Question

I'm a beginning programmer and I need a method that returns whether or not a double is an integer. The problem occurs when the number is too big for an int to hold.

Here's what I have:

private static boolean isInteger(double n){
    int ni = (int) n;
    double nd = (double) ni;
    if (nd==n)
        return true;
    return false;
}

Say I put in like 143215890634.0. It will return false because the int can't store that many digits.

How can I allow the int(or another class) to store more digits or is there a better way to determine if a double is an int without comparing like this?

Thanks in advance!

Was it helpful?

Solution

Well long holds more digits than int. By the time you get outside the range of long, all double values are integers (and separated by more than 1). So you could use something like:

private static boolean isInteger(double n) {
    if (n > (double) Long.MAX_VALUE ||  n < (double) Long.MIN_VALUE) {
        return true;
    }
    long asLong = (long) n;
    return n == (double) asLong;
}

There are alternative approaches which would determine the bitwise representation, and check the exponent - but they'd be more complicated, at least to understand.

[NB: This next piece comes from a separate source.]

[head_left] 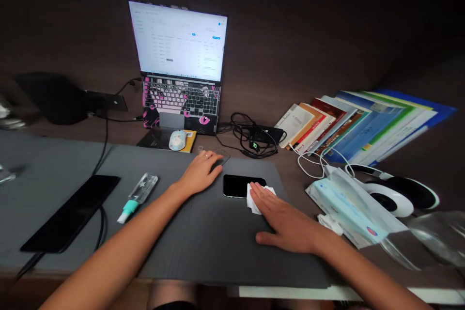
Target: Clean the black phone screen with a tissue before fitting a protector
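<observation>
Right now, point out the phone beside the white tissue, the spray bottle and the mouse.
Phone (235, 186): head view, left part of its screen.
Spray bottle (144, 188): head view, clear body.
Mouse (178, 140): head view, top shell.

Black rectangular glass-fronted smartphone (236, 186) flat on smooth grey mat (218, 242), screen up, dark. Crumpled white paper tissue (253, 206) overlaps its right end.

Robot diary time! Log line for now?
right hand: on white tissue, over phone end; left hand: at clear thin item; laptop: open, lit

White tissue (255, 205) – grey desk mat (214, 247)
</observation>
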`<action>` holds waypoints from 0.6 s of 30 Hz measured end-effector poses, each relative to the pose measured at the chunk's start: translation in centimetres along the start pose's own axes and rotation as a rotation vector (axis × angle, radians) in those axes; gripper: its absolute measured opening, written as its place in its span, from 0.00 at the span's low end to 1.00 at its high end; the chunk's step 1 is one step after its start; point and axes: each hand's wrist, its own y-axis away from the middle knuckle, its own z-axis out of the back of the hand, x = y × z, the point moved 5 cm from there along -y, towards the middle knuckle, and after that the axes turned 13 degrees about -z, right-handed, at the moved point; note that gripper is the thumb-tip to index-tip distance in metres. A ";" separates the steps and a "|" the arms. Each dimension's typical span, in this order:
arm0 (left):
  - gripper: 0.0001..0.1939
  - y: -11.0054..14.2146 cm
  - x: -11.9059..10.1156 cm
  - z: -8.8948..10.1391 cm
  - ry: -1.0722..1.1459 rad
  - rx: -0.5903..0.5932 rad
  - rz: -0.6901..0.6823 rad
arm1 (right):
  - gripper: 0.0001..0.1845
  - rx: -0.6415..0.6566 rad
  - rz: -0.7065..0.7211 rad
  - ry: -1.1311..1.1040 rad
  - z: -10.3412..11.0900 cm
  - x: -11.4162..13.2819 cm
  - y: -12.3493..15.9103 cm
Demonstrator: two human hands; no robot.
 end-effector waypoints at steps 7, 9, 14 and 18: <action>0.22 0.0 0.2 0.4 -0.054 0.000 0.048 | 0.59 0.015 0.063 0.019 0.2 3.5 -3.0; 0.25 0.2 -0.2 0.4 -0.102 0.024 0.099 | 0.59 -0.008 0.072 0.018 0.1 4.3 -3.6; 0.31 0.7 -0.9 -0.1 -0.195 0.106 0.177 | 0.53 -0.041 0.108 0.012 0.6 5.1 -4.9; 0.35 1.0 -0.4 -0.5 -0.228 0.087 0.148 | 0.36 -0.089 0.200 0.018 1.7 4.4 -5.6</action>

Note that checking for exact values in binary floating point is usually a bad idea. You might instead want to check how close the double to the nearest integer, and have some sort of tolerance.

OTHER TIPS

try

boolean isInteger(double d) {
    return d % 1 == 0;
}

Compare it to Integer.MAX_VALUE. If it is smaller - it will fit into integer assuming it has no fraction.

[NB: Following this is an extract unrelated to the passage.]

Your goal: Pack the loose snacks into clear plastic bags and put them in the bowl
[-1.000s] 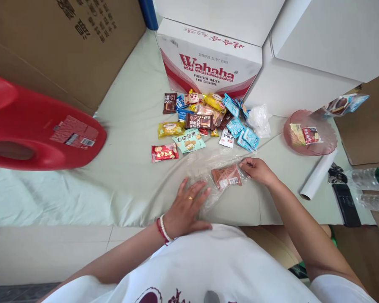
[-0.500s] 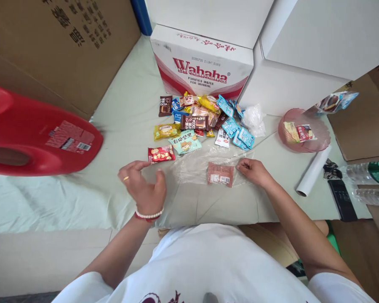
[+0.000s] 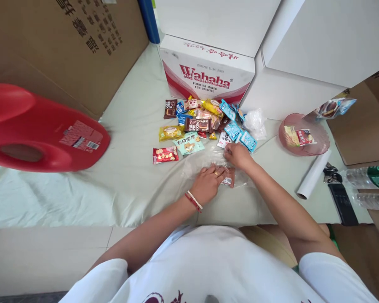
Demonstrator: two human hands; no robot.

To store lager numbers you would have to use long instead. As for the comparison, you could maybe do num == Math.round(num) instead.

I suppose, this would work even better than Math.round(), since it avoids type promotion:

    double d1 = 143215890634.0, d2 = 143215890634.001;
    System.out.println(d1 == Math.floor(d1));
    System.out.println(d2 == Math.floor(d2));

This works, if with "integer" you don't mean actual type "int", but a "number without position after decimal point".